Essa visão negativa das apostas foi agravada pelo longo atraso entre a legalização ser aprovada e os regulamentos serem formalmente divulgados este ano. Muitos argumentaram que essa demora impulsionou maciçamente a proliferação de sites ilegais.  

A confiança no mercado legal é, portanto, crucial para o setor ter sucesso e evitar mais retrocessos políticos. “Não podemos confiar em todos e em todas as marcas”, admite Seckelmann. 

“Acho que se a Globo e outras marcas de mídia estão chegando ao setor e dizendo ‘estamos com você há 50 anos, então pode confiar em nós’, [isso será um diferencial para a MGM].” 

A oportunidade dos negócios físicos 

Não é apenas no online que as operadoras estão olhando para M&A como um meio de entrar no Brasil. As apostas em negócios físicos também oferecem possibilidades atraentes. 

Embora a votação do Senado para aprovar formalmente as apostas físicas tenha sido adiada várias vezes para 2025, a expectativa é de que ainda seja aprovada. 

Isso oferece uma oportunidade para empresas como a Hard Rock International, que planeja entrar nos mercados físicos e online no Brasil. 

Alex Pariente, vice-presidente sênior corporativo de operações de cassinos e hotéis da Hard Rock International, disse ao iGB em setembro que o grupo provavelmente entraria no mercado via M&A. 

“Talvez seja uma joint venture, mas com certeza será algum tipo de parceria, porque esse é um modelo que a empresa vem buscando”, disse Pariente.  

“Estamos procurando ativamente e acompanhando o processo.

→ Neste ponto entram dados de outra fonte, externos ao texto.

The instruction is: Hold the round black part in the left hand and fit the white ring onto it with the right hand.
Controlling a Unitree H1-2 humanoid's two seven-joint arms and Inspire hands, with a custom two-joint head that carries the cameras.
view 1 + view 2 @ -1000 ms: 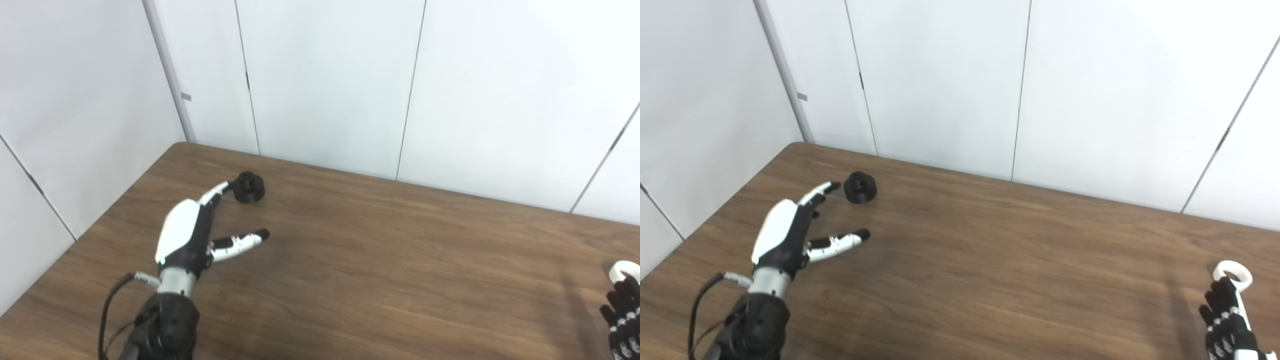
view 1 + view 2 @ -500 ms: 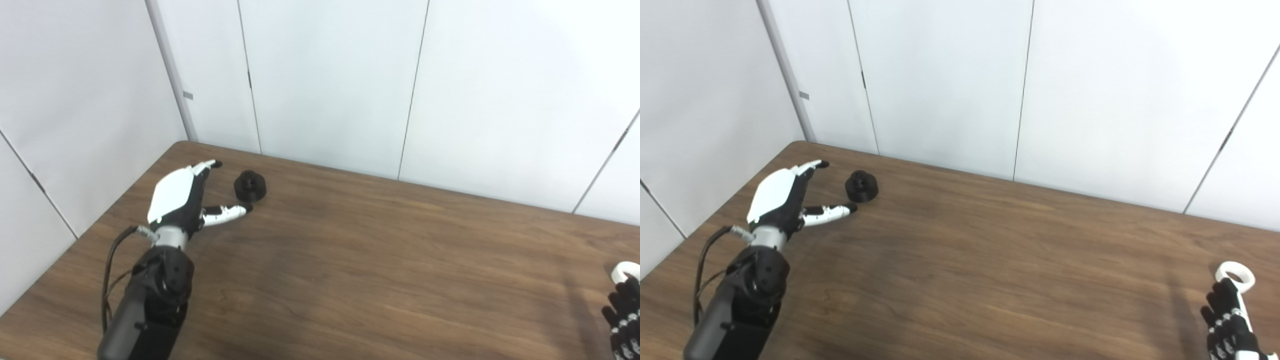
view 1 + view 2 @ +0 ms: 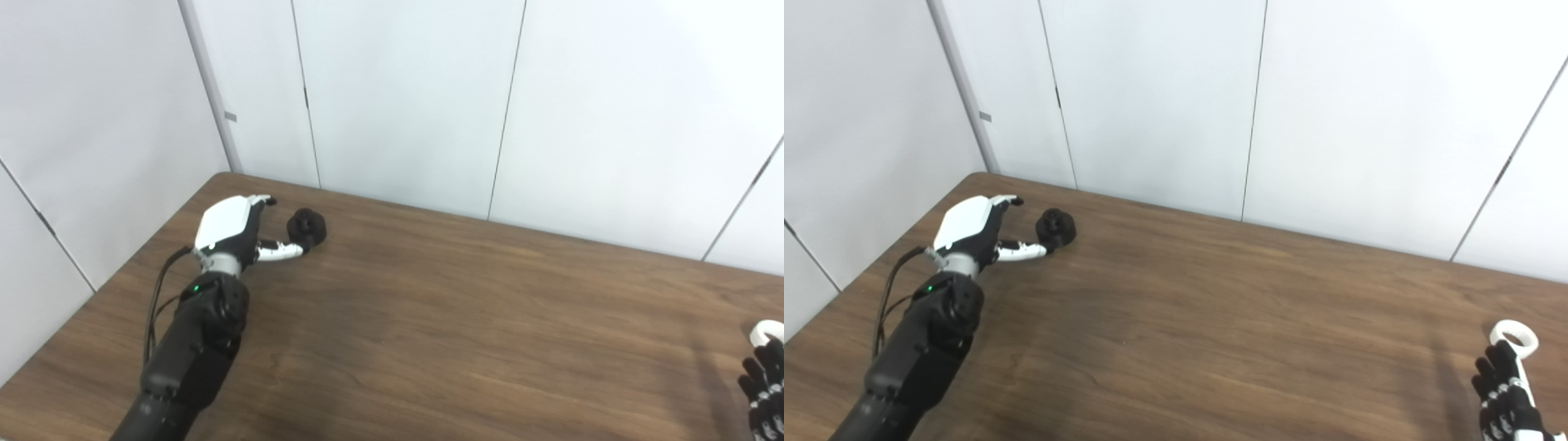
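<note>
The round black part (image 3: 307, 226) stands on the brown table near its far left corner. My left hand (image 3: 236, 229) lies just left of it, open, with its thumb tip against the part's near side and its other fingers spread behind. The white ring (image 3: 1513, 338) lies on the table at the right edge. My right hand (image 3: 1503, 392) is just below the ring, fingers pointing up toward it; only part of the hand shows in both views.
The wooden table (image 3: 465, 318) meets white wall panels (image 3: 398, 98) at its far edge and on the left. The table's left edge runs diagonally close to my left arm (image 3: 190, 343).
My left hand has reached forward and up the table to the black part, and its thumb now touches it. The right hand and the ring have stayed put.
</note>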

Acho que é um pouco cedo, mas é muito provável que aconteça.” 

Sem uma bola de cristal, é impossível prever como será o mercado de apostas brasileiro. Mas o surgimento de jurisdições semelhantes, como os EUA, pode dar aos analistas uma ideia das tendências que funcionaram.  

É provável que a Flutter ganhe uma posição inicial no mercado, particularmente com o apoio de seu poder financeiro e tecnológico. O Brasil pode seguir o exemplo do Reino Unido e dos EUA, com a participação de mercado sendo dividida entre dois ou três atores principais.  

“É muito cedo para dizer quem vai ter sucesso”, admite o consultor de M&A. “Acho que especialistas em uma determinada área ou grupo demográfico têm uma boa chance. Mas se tentar ser tudo para todo mundo, será totalmente arrasado pela Flutter e pela Betano.”